Незнакомец повернулся на голос, тоже поздоровался и долго вглядывался, пока не вскрикнул:
— Али!
— Так точно, он самый. Еще раз салам, Ибрахим. Я тот самый Али, с которым ты когда-то пас коров.
Ибрахим шагнул к нему и обнял за плечи:
— Рад тебя видеть. А рука... Где потерял?
— Далеко. На «линии Маннергейма».
— Ясно.
— Я уже слышал о тебе. От Жамилят. Значит, агрономом к нам? А у нас, знаешь ли, агрономы как-то не держатся. При мне трое уехало — в город подались. Разве у нас тут жизнь?..
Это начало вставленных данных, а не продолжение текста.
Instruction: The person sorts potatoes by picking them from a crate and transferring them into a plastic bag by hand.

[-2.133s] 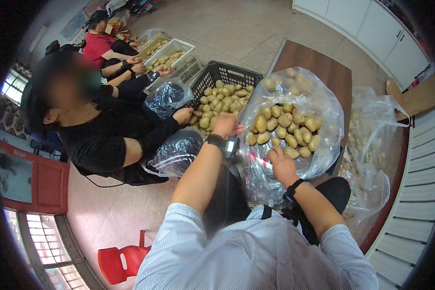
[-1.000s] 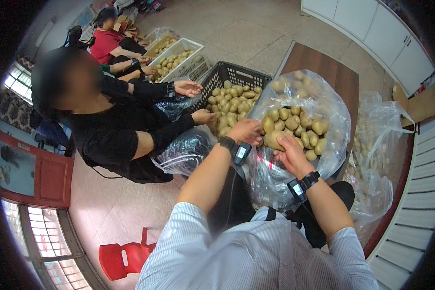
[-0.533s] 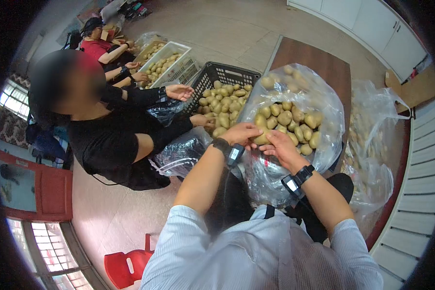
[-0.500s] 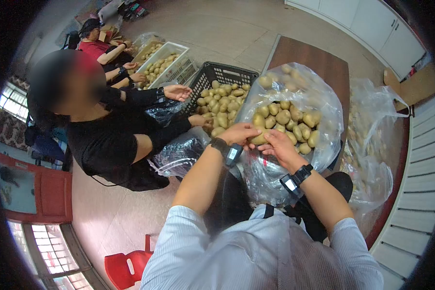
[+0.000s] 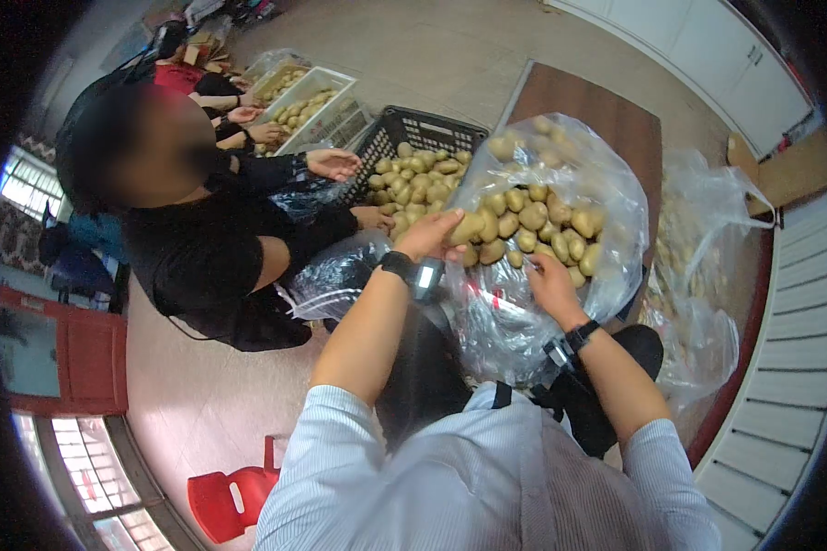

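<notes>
My left hand (image 5: 429,239) grips a yellowish-brown potato (image 5: 470,228) between thumb and fingers, over the near left rim of a clear plastic bag (image 5: 627,207). Inside the bag lie several loose potatoes (image 5: 534,217). At the near right side of the bag's mouth, my right hand (image 5: 553,286) has its fingers apart, close to the potatoes, with nothing visible in it. Its fingertips are partly hard to make out against the plastic. Each of my wrists carries a dark band with a small device.
Left of the bag stands a black crate (image 5: 432,127) of potatoes, where a co-worker in black (image 5: 202,253) reaches in. Paler crates (image 5: 333,83) stand behind. A brown table (image 5: 579,92), another plastic bag (image 5: 698,275) and a red chair (image 5: 234,500) are around.
My hands have come apart. The left carries the potato leftward and up, while the right has let go of it and moved slightly right. My view has shifted a little.
</notes>
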The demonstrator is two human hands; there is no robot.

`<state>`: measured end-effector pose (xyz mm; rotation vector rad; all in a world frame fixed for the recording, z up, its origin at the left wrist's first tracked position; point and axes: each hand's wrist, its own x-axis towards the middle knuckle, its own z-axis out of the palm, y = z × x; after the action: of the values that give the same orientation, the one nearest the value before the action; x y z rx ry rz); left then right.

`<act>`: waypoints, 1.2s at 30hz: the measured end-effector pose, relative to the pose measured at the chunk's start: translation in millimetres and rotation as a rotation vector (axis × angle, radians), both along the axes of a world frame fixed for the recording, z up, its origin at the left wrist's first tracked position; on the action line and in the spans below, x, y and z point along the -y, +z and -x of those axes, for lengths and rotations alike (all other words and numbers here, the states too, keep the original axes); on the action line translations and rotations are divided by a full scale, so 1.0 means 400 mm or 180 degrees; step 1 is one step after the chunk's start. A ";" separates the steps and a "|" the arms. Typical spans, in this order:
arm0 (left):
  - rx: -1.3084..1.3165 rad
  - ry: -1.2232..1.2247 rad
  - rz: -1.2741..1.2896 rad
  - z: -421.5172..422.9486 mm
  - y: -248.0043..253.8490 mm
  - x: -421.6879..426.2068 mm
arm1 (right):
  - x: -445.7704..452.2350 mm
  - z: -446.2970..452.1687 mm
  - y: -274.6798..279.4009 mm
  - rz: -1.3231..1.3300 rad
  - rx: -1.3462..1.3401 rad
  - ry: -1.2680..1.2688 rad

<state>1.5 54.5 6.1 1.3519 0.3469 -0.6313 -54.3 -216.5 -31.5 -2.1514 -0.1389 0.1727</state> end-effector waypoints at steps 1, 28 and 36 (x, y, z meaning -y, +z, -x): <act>0.0051 0.0089 0.0196 -0.009 -0.031 -0.015 | 0.022 0.002 -0.014 0.0503 0.0480 0.0027; 0.0263 0.1489 -0.0711 0.002 -0.015 -0.070 | 0.078 0.058 -0.101 0.1988 0.0960 0.0283; 0.0140 0.1670 -0.0613 -0.064 -0.226 -0.170 | 0.076 0.067 -0.084 0.1974 0.0654 0.0310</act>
<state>26.9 122.7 -84.3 1.3789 0.7114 -0.1324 -81.0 -247.0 -65.3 -2.7816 -0.3458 0.0507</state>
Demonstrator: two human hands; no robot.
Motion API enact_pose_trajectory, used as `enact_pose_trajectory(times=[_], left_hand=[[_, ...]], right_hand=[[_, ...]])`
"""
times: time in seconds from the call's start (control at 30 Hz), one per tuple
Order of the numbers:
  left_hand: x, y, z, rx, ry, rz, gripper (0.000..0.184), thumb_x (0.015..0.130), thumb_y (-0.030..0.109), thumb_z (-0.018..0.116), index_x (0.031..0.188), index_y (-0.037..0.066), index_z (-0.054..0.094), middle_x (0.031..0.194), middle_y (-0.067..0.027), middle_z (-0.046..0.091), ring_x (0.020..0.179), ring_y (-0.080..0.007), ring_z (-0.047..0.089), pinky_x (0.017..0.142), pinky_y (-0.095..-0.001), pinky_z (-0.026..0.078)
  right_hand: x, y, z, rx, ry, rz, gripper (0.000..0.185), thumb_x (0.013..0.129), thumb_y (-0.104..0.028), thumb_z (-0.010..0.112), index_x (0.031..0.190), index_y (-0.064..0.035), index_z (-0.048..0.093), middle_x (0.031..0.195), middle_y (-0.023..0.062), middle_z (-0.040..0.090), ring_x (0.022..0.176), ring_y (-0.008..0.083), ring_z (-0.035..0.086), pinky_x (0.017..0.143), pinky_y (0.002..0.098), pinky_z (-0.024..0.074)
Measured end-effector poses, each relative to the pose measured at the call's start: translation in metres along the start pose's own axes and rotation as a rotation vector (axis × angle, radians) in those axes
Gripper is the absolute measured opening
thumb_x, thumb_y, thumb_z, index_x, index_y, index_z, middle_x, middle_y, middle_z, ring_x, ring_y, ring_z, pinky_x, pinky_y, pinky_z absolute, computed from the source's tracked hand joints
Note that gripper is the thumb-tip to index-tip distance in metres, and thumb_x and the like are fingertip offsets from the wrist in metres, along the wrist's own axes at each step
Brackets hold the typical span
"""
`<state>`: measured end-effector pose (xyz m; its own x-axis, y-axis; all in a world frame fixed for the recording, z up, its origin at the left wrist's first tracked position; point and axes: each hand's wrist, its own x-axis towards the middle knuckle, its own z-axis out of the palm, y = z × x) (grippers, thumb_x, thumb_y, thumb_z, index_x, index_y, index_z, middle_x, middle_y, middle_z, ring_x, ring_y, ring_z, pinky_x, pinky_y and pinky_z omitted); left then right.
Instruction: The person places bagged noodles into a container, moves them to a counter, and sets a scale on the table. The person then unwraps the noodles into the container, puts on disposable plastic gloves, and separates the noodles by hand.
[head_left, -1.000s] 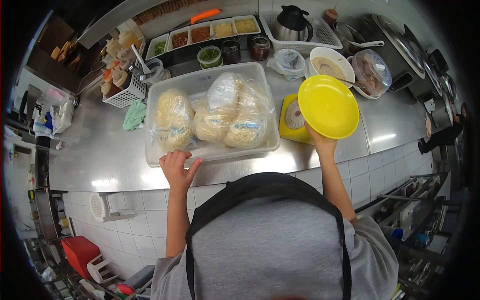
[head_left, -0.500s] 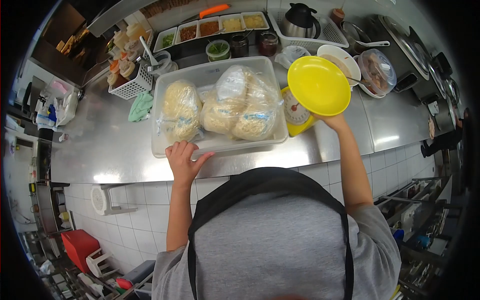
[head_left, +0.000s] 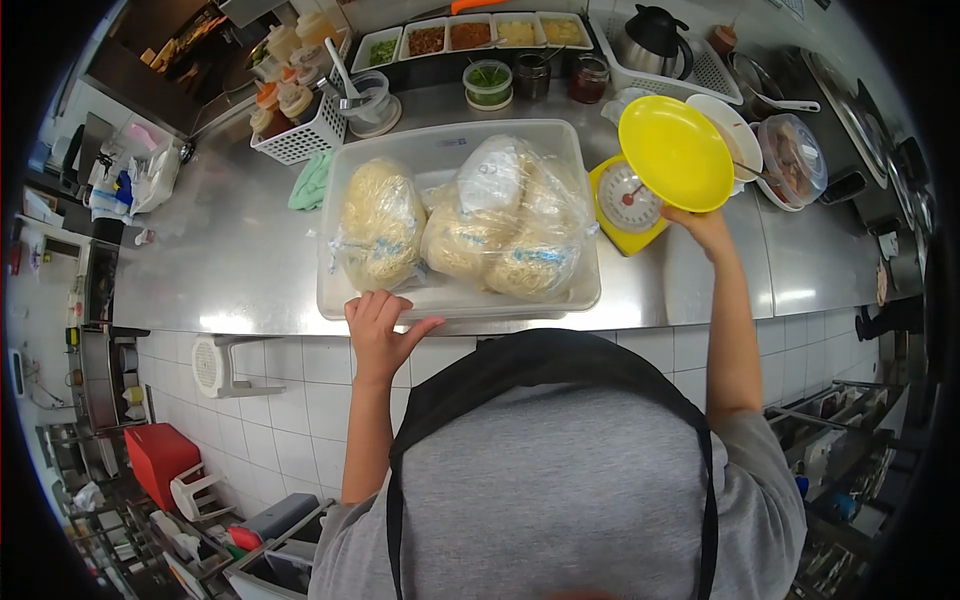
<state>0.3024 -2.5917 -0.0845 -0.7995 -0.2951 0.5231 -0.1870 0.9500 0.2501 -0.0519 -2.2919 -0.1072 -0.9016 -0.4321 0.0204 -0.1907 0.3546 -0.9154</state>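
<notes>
The left hand (head_left: 385,325) is half open, fingers bent over the front rim of a clear plastic tray (head_left: 455,310), thumb spread wide. The right hand (head_left: 700,225) reaches under the near edge of a round yellow plate (head_left: 676,153), just above a yellow dial scale (head_left: 630,205) right of the tray; from where I stand, I cannot tell which of the two it grips. The tray holds clear bags (head_left: 383,225) of pale, noodle-like bundles; the plate is bare. Behind it, a row of white containers (head_left: 475,38) holds chopped green, reddish-brown, orange and two pale yellow ingredients. A small tub (head_left: 487,85) holds something green, beside two dark jars (head_left: 531,76). Squeeze bottles crowd a white basket (head_left: 290,142). Compared with a second ago, the tray sits closer to the counter's front edge, leaving a gap before the green tub, and more of the dial shows.
</notes>
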Motion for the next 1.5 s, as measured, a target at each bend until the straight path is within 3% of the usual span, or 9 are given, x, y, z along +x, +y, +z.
enact_pose_trajectory(times=[0.2,0.4,0.47,0.67,0.93,1.07,1.17,1.33,1.5], left_hand=[[0.003,-0.001,-0.007,-0.075,-0.08,0.009,0.039,0.053,0.034,0.078,0.072,0.009,0.055,0.071,-0.0011,0.053,0.069,-0.0194,0.049,0.067,-0.0309,0.031],[0.036,-0.004,-0.021,-0.195,-0.023,-0.04,0.035,0.061,0.023,0.076,0.086,0.007,0.056,0.085,-0.0063,0.057,0.081,-0.0241,0.051,0.073,-0.0336,0.035],[0.044,-0.011,-0.023,-0.234,0.012,-0.112,0.027,0.066,0.013,0.072,0.086,0.004,0.056,0.085,-0.0088,0.056,0.081,-0.0238,0.051,0.074,-0.0323,0.039],[0.084,0.035,-0.003,-0.379,-0.11,0.151,0.041,0.065,0.021,0.074,0.097,0.005,0.055,0.1,-0.01,0.054,0.095,-0.027,0.049,0.082,-0.0366,0.036],[0.115,0.073,0.037,-0.241,-0.246,0.354,0.031,0.071,0.026,0.068,0.094,0.009,0.055,0.099,-0.0057,0.053,0.099,-0.0234,0.049,0.086,-0.0417,0.034],[0.127,0.045,0.042,-0.341,-0.057,0.098,0.011,0.076,0.01,0.06,0.082,0.004,0.054,0.079,-0.0078,0.054,0.079,-0.0249,0.053,0.07,-0.033,0.041],[0.148,0.013,0.047,-0.596,0.302,-0.092,0.01,0.081,0.01,0.055,0.077,0.002,0.051,0.066,-0.0081,0.05,0.061,-0.0211,0.048,0.055,-0.0293,0.037],[0.169,-0.058,0.053,-0.415,0.274,-0.302,0.027,0.087,0.023,0.053,0.072,0.001,0.047,0.054,-0.0069,0.041,0.053,-0.0127,0.035,0.051,-0.0278,0.033],[0.175,-0.071,0.062,-0.278,0.164,-0.382,0.028,0.086,0.026,0.052,0.074,0.0,0.049,0.065,-0.0176,0.054,0.06,-0.0341,0.05,0.057,-0.0372,0.04]], right_hand=[[0.016,-0.043,-0.008,-0.201,-0.261,0.059,0.054,0.061,-0.011,0.077,0.109,-0.0039,0.054,0.106,0.0081,0.058,0.097,0.0179,0.055,0.082,0.0307,0.045],[0.014,0.008,0.008,0.162,0.008,0.093,0.039,0.07,-0.01,0.07,0.105,-0.0038,0.055,0.101,0.0072,0.059,0.097,0.0168,0.054,0.081,0.0302,0.0443],[-0.02,0.017,0.032,0.209,0.409,-0.064,0.03,0.073,-0.011,0.068,0.1,-0.0039,0.057,0.097,0.0059,0.058,0.09,0.0161,0.054,0.078,0.0289,0.0435],[-0.093,-0.088,0.091,-0.179,0.079,-0.522,0.036,0.073,-0.02,0.067,0.101,-0.0021,0.053,0.096,0.0122,0.055,0.091,0.0254,0.052,0.081,0.0336,0.0394],[-0.064,-0.091,0.096,-0.24,-0.063,-0.472,0.026,0.075,-0.012,0.061,0.097,-0.0018,0.051,0.085,0.013,0.053,0.078,0.0265,0.051,0.069,0.0343,0.04],[-0.038,-0.133,0.11,-0.044,-0.126,-0.587,0.022,0.078,-0.011,0.059,0.095,-0.0003,0.051,0.08,0.0102,0.051,0.065,0.0196,0.048,0.059,0.0289,0.0401],[-0.012,-0.166,0.122,0.095,-0.253,-0.53,0.025,0.08,-0.013,0.06,0.1,-0.0022,0.051,0.083,0.0067,0.054,0.077,0.017,0.054,0.07,0.0268,0.0434],[0.006,-0.161,0.138,0.261,-0.251,-0.665,0.036,0.08,-0.022,0.06,0.112,-0.0094,0.049,0.112,0.0079,0.05,0.106,0.0214,0.051,0.08,0.0304,0.045],[-0.016,-0.125,0.148,0.03,-0.178,-0.612,0.042,0.078,-0.024,0.062,0.115,-0.0109,0.047,0.124,0.0108,0.042,0.11,0.024,0.047,0.084,0.0322,0.0423]])
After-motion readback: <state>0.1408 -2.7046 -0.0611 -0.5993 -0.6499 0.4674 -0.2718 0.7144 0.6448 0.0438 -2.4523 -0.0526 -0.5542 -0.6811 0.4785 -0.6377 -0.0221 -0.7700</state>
— Но ведь ты живешь и никуда не едешь.
— Может, и уеду, — вздохнул Али.
— Я уже кое-что слышал.
— Обо мне? А что обо мне слышать? — насторожился Али. — Разве только одно: был председателем, да никому не угодил. Кругом только говорят: Али такой, Али сякой, — начал было он, но Ибрахим положил ему на плечо руку.
— Хватит об этом. Давай о чем-нибудь другом поговорим.
— Зайдем ко мне, я тут рядом теперь живу. Ведь столько лет не виделись, — согласился Али.
Проговорили они в тот вечер дотемна: было что вспомнить, многое успел уже узнать Ибрахим о колхозе, которым прежде руководил Али. Дела в нем шли из рук вон плохо, но, по словам Али, выходило, что сняли его вовсе не за плохое руководство, а потому что у Жамилят есть в Нальчике «рука». Но если колхоз «не потянул» он, Али, то и она «не потянет». Потому что не женское это дело — руководить людьми. Горцы не привыкли, чтобы ими руководила женщина. А если Жамилят и поставили председателем, то лишь по той причине, что хотели доказать всей Балкарии, что и у нас, смотрите, есть женщины — председатели колхозов. А на самом-то деле какой из женщины председатель? Представить только! В первый же вечер, только приехала сюда, да после того еще, как съездила в эту жуткую пургу на Куру-кол, собрала она, видите ли, своих подружек: Аминат, Аслижан разных — и начали они все вместе в правлении полы мыть, стены белить, паутину по углам соскабливать. Народ в правление заглядывает и видит: председательница с тряпкой в руках, босоногая, пол у себя в кабинете моет. Разве после этого кто-нибудь будет по-серьезному относиться к ней и ко всему, что она делает?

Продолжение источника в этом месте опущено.